CHAIRMAN BOARD OF GOVERNORS HIGHWAY SECONDARY SCHOOL vWILLIAM MMOSI MOI [2007] KECA 350 (KLR)

REPUBLIC OF KENYA
IN THE COURT OF APPEAL OF KENYA
AT NAIROBI
 
Civil Appli 277 of 2005 (UR. 171/2005)
 

                   THE CHAIRMAN BOARD OF GOVERNORS

                   HIGHWAY SECONDARY SCHOOL..............APPLICANT

AND

WILLIAM MMOSI  MOI ………......................................………..………RESPONDENT

(Being an application for extension of time to file notice of appeal against the
ruling/decision/judgment of the High Court of Kenya

irobi (Hayanga, J.) dated 26th September, 2001

in

H.C.C.C. NO. 1737 OF 2001)

*********************

RULING OF THE COURT

    On the 19th December, 2005, a single Judge of this honourable Court declined to extend time as sought by the Board of Directors, Highway Secondary School, (“the Board”) who are the applicants, for filing a notice of appeal and record of appeal.  The Board now comes before us on a reference under rule 54(1) (b) of the rules of this Court (“the rules”) seeking to “vary, discharge or reverse” the said decision.

    As we have stated on numerous occasions, a reference is not an appeal although it is in the nature of one.  The single Judge in exercising his discretion under rule 4 of the rules does so on behalf of the full Court and the discretion would not therefore be easily upset except on sound principles which again this Court has set out before.  In substance these are that the single Judge took into account an irrelevant factor which he ought not to have taken into account or that he failed to take into account a relevant factor which he ought to have taken into account; that he misapprehended or not properly appreciated some point of law or fact applicable to the issues at hand; or that the decision, on the available evidence and law is plainly wrong.  A breach of any or any number of those principles would entitle the full court to interfere with the exercise of discretion and the Board in this matter must satisfy us that we ought to interfere.

    On the material available in the record before us, the Board was, in October 2001 sued by its employee, William Mmosi Moi (“the respondent”) who was working as a groundsman in the school.  He had been dismissed from his employment one year earlier on allegation that he had stolen some 8 Kg. of fish (meat) from the school kitchen.  He was summoned before the Board and he denied the alleged offence.
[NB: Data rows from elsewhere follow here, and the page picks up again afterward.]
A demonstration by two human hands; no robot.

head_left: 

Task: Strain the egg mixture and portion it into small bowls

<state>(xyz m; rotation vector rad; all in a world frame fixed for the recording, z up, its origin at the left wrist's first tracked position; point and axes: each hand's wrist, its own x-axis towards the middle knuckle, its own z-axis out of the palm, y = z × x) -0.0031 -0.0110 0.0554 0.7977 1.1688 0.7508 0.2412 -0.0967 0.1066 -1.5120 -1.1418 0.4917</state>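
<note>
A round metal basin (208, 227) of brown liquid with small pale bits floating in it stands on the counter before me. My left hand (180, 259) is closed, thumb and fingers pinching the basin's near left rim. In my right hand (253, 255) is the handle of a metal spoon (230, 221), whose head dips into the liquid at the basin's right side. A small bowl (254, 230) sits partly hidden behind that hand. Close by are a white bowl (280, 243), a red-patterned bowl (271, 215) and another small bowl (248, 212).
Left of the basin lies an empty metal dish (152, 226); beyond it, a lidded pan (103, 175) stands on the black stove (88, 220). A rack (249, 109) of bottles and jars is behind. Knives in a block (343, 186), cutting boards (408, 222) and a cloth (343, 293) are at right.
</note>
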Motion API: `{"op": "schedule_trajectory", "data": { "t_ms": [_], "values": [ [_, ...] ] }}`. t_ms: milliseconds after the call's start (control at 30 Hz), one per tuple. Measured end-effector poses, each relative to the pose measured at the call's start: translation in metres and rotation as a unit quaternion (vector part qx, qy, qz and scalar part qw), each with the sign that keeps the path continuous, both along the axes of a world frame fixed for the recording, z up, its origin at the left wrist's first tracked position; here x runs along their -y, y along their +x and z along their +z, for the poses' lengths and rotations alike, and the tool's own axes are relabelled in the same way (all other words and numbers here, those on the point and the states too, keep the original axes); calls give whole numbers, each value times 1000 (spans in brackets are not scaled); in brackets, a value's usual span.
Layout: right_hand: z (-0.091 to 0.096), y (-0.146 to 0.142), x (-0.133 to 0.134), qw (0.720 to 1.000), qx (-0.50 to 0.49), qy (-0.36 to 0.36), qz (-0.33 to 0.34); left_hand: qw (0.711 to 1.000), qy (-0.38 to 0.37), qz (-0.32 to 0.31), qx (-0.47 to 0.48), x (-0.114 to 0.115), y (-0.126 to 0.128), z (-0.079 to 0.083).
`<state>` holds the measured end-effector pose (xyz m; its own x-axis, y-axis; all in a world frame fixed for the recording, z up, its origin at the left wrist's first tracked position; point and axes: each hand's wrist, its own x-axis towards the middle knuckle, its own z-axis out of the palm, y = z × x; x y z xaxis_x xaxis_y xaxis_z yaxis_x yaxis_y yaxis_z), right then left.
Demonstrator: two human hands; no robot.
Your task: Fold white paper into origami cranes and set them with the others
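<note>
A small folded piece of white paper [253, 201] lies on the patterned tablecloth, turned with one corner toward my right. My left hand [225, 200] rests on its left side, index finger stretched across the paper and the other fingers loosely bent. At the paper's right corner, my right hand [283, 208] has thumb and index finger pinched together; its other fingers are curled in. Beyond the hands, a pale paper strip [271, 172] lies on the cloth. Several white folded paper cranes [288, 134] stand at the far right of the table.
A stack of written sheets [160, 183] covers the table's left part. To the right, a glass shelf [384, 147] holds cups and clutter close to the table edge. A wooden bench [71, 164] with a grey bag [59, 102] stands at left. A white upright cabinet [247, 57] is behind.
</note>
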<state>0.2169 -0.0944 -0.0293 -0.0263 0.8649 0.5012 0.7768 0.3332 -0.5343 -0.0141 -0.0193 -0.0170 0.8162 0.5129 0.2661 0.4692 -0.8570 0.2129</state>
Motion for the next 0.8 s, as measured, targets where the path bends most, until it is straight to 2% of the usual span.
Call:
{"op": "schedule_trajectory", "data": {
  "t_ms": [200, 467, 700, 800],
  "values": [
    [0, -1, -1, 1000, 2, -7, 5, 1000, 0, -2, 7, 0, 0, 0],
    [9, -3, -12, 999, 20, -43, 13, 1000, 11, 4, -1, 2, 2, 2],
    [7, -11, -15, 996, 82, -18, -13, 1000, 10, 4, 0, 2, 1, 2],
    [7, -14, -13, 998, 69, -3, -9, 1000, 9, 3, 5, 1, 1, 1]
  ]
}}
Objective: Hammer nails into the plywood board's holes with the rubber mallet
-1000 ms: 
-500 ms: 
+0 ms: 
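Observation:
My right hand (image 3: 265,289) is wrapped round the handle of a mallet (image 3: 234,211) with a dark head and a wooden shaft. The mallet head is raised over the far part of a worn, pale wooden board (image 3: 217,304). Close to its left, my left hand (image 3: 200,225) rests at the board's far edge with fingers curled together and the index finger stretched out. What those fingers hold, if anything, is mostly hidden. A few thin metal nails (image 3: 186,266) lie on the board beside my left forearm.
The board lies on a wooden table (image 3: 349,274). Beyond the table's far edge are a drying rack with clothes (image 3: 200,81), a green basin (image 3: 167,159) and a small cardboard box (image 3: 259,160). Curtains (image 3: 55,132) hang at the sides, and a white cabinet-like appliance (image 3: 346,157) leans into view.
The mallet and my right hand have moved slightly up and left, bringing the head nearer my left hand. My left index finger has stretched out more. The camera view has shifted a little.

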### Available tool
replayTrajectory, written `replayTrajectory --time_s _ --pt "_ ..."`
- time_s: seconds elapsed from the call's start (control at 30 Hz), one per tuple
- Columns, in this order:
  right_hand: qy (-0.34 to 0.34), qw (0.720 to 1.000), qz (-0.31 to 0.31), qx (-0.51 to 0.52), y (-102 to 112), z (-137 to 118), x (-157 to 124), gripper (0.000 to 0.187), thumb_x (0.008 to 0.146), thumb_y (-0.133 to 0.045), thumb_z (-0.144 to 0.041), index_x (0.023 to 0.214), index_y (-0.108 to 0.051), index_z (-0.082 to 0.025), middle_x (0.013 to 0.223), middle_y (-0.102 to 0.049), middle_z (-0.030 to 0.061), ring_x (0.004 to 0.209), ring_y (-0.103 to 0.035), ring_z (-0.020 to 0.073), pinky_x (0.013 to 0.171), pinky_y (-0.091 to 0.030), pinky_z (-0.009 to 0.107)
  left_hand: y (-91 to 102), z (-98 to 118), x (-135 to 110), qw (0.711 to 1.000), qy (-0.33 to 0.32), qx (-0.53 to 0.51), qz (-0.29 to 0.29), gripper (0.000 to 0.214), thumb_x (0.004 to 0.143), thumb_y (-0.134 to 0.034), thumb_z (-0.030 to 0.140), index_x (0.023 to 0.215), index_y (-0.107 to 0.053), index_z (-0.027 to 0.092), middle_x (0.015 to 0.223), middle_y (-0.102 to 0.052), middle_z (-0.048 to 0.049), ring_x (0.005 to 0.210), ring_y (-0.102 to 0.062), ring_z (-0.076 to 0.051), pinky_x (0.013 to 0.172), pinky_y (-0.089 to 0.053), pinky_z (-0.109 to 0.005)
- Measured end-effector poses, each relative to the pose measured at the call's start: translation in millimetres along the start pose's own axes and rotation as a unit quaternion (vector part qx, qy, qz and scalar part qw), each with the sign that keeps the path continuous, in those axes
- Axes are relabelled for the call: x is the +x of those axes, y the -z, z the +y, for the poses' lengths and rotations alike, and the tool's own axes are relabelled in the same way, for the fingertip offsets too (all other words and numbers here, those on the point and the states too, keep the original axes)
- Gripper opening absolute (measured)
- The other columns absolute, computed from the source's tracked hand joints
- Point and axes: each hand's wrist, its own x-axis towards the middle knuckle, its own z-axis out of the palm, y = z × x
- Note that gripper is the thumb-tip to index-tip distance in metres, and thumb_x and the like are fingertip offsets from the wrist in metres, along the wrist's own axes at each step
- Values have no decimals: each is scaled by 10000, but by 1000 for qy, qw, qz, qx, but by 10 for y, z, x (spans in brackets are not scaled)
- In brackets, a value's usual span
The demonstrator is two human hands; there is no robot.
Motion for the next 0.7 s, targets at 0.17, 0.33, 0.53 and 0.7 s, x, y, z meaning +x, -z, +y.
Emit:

In fact, it emerged from evidence elicited from the school’s watchman that the respondent had not committed the offence as the stolen meat was found elsewhere on the day in issue.  Notwithstanding such evidence, the Board still cited the theft incident as the reason for dismissing the respondent, hence the suit in which he pleaded wrongful dismissal and defamation.

    Service of summons to enter appearance was apparently effected on the Principal of the school whereupon interlocutory judgment was recorded by the deputy registrar on 14th February, 2002 in default of appearance or defence.  The superior court  (Rimita J.) however was not satisfied with the service and therefore made an order on 10th April, 2002 that summons be served again upon the Principal of the school or the Chairman of the Board of Governors.  It would appear that the matter came up on 23rd January, 2003 before Hayanga J. for formal proof and the learned Judge was satisfied that the order of Rimita J. had been complied with but still there was no appearance or defence filed on behalf of the Board.  He proceeded to hear the respondent (the plaintiff in the suit) and awarded him Shs.667,200/= for wrongful dismissal from employment and a further Shs.200,000/=  for defamation.  That judgment was dated 21st February, 2003 and was delivered on 21st March, 2003.  Notice of it was served on the Board on 3rd April, 2003.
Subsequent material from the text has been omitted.